*** Opening of MATERIAL SHOWN ***

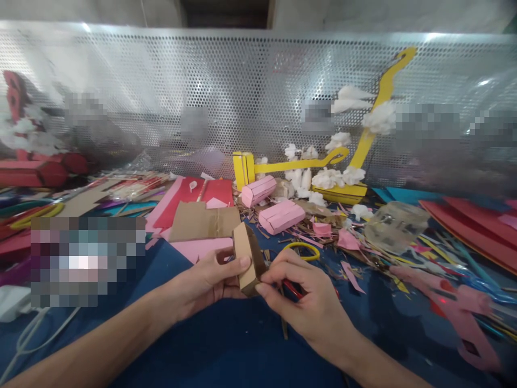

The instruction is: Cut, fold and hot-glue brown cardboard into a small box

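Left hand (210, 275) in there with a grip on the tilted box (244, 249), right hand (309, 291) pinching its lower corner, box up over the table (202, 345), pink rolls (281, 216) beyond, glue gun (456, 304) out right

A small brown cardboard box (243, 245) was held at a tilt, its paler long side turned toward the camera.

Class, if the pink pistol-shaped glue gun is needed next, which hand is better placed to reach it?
Probably the right hand: it's nearer the glue gun and only pinches an edge of the brown boxy cardboard piece, which the left hand grips.
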The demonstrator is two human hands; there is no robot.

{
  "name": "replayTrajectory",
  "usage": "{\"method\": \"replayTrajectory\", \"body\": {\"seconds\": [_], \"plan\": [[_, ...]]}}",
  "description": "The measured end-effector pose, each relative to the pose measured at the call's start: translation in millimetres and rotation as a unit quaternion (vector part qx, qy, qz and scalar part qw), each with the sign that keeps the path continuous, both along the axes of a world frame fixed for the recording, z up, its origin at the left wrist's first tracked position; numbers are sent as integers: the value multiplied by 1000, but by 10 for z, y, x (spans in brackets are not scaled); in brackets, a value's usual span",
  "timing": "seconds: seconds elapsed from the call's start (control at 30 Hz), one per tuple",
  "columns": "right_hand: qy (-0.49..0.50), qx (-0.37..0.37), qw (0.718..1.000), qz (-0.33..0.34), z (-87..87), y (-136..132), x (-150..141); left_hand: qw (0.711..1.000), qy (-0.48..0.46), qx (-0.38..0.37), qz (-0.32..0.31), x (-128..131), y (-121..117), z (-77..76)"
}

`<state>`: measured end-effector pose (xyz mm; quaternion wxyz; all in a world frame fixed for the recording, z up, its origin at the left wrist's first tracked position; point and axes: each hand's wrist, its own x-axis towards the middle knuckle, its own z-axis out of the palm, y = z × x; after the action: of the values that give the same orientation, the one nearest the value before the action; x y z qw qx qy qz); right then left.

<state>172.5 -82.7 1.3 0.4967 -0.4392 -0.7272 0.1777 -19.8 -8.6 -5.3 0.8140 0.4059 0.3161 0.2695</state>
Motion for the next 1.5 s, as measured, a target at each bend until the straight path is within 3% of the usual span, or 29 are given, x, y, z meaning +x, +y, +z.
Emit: {"method": "replayTrajectory", "body": {"seconds": [0.67,0.83,0.93,1.03,1.1,1.3,1.5], "plan": [[5,-11,1000,-23,-17,4,-1,999,-10,7,32,42,-6,8],[-65,42,997,-30,-3,51,127,997,-16,40,70,32,13,-10],[-230,148,960,-66,9,129,321,989,-2,110,103,-14,91,-17],[-435,237,868,-39,21,212,505,974,29,162,157,-73,193,-6],[-485,262,834,-26,31,246,579,966,33,179,185,-106,244,12],[-518,227,824,-14,59,247,612,965,41,158,206,-146,266,71],[-471,204,856,-54,93,221,656,971,24,136,196,-158,285,68]]}}
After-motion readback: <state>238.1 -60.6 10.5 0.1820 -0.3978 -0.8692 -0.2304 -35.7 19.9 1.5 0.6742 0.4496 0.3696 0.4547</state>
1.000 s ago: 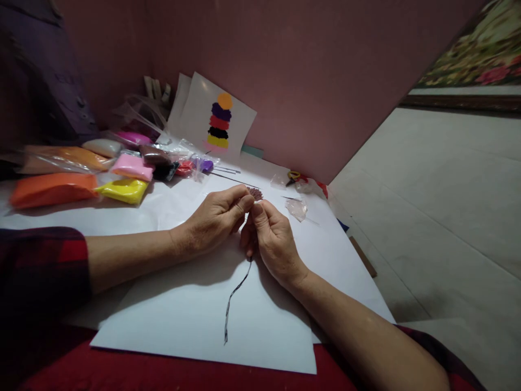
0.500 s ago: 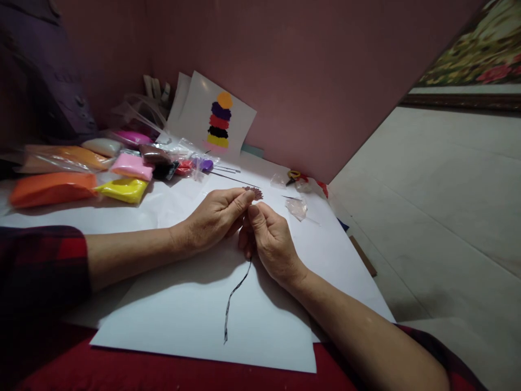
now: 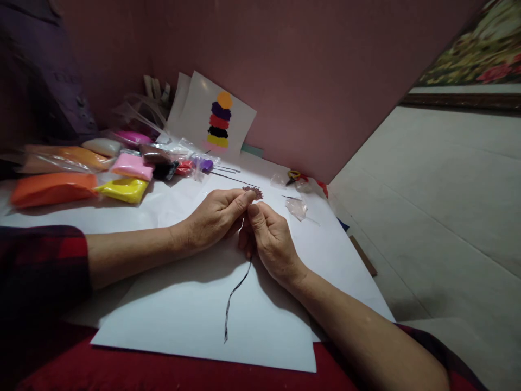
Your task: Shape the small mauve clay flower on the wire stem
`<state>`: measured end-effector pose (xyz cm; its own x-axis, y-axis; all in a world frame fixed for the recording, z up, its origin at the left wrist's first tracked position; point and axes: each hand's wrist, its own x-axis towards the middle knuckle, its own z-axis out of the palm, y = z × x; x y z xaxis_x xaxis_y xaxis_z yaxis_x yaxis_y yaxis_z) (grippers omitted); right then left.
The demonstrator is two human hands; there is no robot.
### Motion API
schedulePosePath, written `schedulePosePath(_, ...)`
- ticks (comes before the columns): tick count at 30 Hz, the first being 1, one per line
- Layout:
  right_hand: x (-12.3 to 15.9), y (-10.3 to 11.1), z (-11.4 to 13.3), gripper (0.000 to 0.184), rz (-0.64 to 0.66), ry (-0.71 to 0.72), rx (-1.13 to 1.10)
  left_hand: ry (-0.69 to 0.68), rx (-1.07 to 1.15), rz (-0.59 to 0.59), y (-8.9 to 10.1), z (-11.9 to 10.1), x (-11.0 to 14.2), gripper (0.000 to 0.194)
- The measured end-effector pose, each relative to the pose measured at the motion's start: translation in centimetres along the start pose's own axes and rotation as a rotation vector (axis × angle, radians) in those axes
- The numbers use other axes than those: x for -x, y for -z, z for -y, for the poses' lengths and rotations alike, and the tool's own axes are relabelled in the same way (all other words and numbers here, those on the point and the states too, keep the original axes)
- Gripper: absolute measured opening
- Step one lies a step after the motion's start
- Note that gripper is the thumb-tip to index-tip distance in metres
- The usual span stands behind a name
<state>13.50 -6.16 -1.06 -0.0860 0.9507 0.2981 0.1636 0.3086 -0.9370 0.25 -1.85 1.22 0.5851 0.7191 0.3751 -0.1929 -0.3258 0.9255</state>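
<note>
Nearest to you lies the white sheet (image 3: 183,326), on which a thin dark line (image 3: 228,304) runs up toward your hands. Your right hand (image 3: 273,236) has its fingers curled and closed together; I cannot tell whether something is between them. Just beside it, your left hand (image 3: 215,214) pinches the mauve fringed piece (image 3: 258,192) between thumb and finger, above the paper. Farther, at the left, lie the yellow bag (image 3: 124,190) and the orange bag (image 3: 55,189). Behind them, a card (image 3: 243,122) with coloured bands leans on the pink wall (image 3: 305,81).
</note>
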Motion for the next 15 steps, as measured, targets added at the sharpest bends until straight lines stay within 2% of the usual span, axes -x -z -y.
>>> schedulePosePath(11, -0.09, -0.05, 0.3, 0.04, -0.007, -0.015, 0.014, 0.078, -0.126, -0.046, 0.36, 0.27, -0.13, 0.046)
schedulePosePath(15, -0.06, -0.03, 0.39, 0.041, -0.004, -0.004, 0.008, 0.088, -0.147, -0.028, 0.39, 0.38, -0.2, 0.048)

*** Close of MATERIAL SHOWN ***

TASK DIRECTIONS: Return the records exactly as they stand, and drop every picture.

REPLY TO THE TASK:
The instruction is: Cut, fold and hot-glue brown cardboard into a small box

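Left hand (210, 275) in there with a grip on the tilted box (244, 249), right hand (309, 291) pinching its lower corner, box up over the table (202, 345), pink rolls (281, 216) beyond, glue gun (456, 304) out right

A small brown cardboard box (243, 245) was held at a tilt, its paler long side turned toward the camera.

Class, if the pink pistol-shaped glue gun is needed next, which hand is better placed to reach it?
Probably the right hand: it's nearer the glue gun and only pinches an edge of the brown boxy cardboard piece, which the left hand grips.
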The demonstrator is two human hands; there is no robot.

{
  "name": "replayTrajectory",
  "usage": "{\"method\": \"replayTrajectory\", \"body\": {\"seconds\": [_], \"plan\": [[_, ...]]}}",
  "description": "The measured end-effector pose, each relative to the pose measured at the call's start: translation in millimetres and rotation as a unit quaternion (vector part qx, qy, qz and scalar part qw), each with the sign that keeps the path continuous, both along the axes of a world frame fixed for the recording, z up, its origin at the left wrist's first tracked position; numbers are sent as integers: the value multiplied by 1000, but by 10 for z, y, x (spans in brackets are not scaled); in brackets, a value's usual span",
  "timing": "seconds: seconds elapsed from the call's start (control at 30 Hz), one per tuple",
  "columns": "right_hand: qy (-0.49..0.50), qx (-0.37..0.37), qw (0.718..1.000), qz (-0.33..0.34), z (-87..87), y (-136..132), x (-150..141); left_hand: qw (0.711..1.000), qy (-0.48..0.46), qx (-0.38..0.37), qz (-0.32..0.31), x (-128..131), y (-121..117), z (-77..76)"
}

`<state>`: measured end-effector pose (xyz mm; quaternion wxyz; all in a world frame fixed for the recording, z up, its origin at the left wrist's first tracked position; point and axes: each hand's wrist, its own x-axis towards the middle knuckle, its own z-axis out of the palm, y = z × x; after the action: of the values that give the same orientation, the one nearest the value before the action; x y z qw qx qy qz); right then left.

<state>172.5 -82.7 1.3 0.4967 -0.4392 -0.7272 0.1777 -19.8 -8.6 -5.3 0.8140 0.4059 0.3161 0.2695</state>
Motion for the next 1.5 s, as measured, a target at each bend until the straight path is within 3% of the usual span, or 29 are given, x, y, z meaning +x, +y, +z.
Emit: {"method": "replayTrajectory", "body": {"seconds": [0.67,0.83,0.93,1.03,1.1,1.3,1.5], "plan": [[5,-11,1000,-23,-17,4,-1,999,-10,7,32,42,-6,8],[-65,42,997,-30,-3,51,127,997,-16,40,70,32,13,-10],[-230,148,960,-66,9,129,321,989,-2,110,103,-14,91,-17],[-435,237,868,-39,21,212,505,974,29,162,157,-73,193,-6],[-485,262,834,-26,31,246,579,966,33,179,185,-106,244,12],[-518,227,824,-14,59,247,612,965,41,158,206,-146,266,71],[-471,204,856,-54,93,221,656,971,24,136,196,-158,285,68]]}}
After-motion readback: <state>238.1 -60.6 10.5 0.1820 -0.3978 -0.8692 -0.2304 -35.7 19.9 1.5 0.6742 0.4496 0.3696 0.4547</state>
1.000 s ago: 
0.500 s ago: 
now: 
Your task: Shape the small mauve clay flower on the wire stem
`<state>`: measured end-effector pose (xyz cm; its own x-axis, y-axis; all in a world frame fixed for the recording, z up, its origin at the left wrist's first tracked position; point and axes: each hand's wrist, its own x-axis towards the middle knuckle, its own z-axis out of the palm, y = z × x; x y z xaxis_x xaxis_y xaxis_z yaxis_x yaxis_y yaxis_z) (grippers omitted); right then left.
The demonstrator is two human hands; there is no robot.
### Motion API
schedulePosePath, written `schedulePosePath(_, ...)`
- ticks (comes before the columns): tick count at 30 Hz, the first being 1, one per line
- Layout:
  right_hand: x (-12.3 to 15.9), y (-10.3 to 11.1), z (-11.4 to 13.3), gripper (0.000 to 0.184), rz (-0.64 to 0.66), ry (-0.71 to 0.72), rx (-1.13 to 1.10)
  left_hand: ry (-0.69 to 0.68), rx (-1.07 to 1.15), rz (-0.59 to 0.59), y (-8.9 to 10.1), z (-11.9 to 10.1), x (-11.0 to 14.2), gripper (0.000 to 0.194)
- The measured end-effector pose, each relative to the pose measured at the motion's start: translation in centimetres along the start pose's own axes and rotation as a rotation vector (axis × angle, radians) in those axes
- The numbers use other axes than those: x for -x, y for -z, z for -y, for the poses' lengths and rotations alike, and the tool's own axes are relabelled in the same way (all other words and numbers here, those on the point and the states too, keep the original axes)
- Gripper: absolute measured opening
- Step one lies a step after the motion's start
- Note that gripper is the thumb-tip to index-tip distance in metres
- The usual span stands behind a name
<state>13.50 -6.16 -1.06 -0.0860 0.9507 0.2981 0.1636 0.3086 -0.9370 0.25 -1.85 1.22 0.5851 0.7191 0.3751 -0.1929 -0.3258 0.9255</state>
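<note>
Nearest to you lies the white sheet (image 3: 183,326), on which a thin dark line (image 3: 228,304) runs up toward your hands. Your right hand (image 3: 273,236) has its fingers curled and closed together; I cannot tell whether something is between them. Just beside it, your left hand (image 3: 215,214) pinches the mauve fringed piece (image 3: 258,192) between thumb and finger, above the paper. Farther, at the left, lie the yellow bag (image 3: 124,190) and the orange bag (image 3: 55,189). Behind them, a card (image 3: 243,122) with coloured bands leans on the pink wall (image 3: 305,81).
</note>
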Motion for the next 15 steps, as measured, targets added at the sharpest bends until straight lines stay within 2% of the usual span, axes -x -z -y.
>>> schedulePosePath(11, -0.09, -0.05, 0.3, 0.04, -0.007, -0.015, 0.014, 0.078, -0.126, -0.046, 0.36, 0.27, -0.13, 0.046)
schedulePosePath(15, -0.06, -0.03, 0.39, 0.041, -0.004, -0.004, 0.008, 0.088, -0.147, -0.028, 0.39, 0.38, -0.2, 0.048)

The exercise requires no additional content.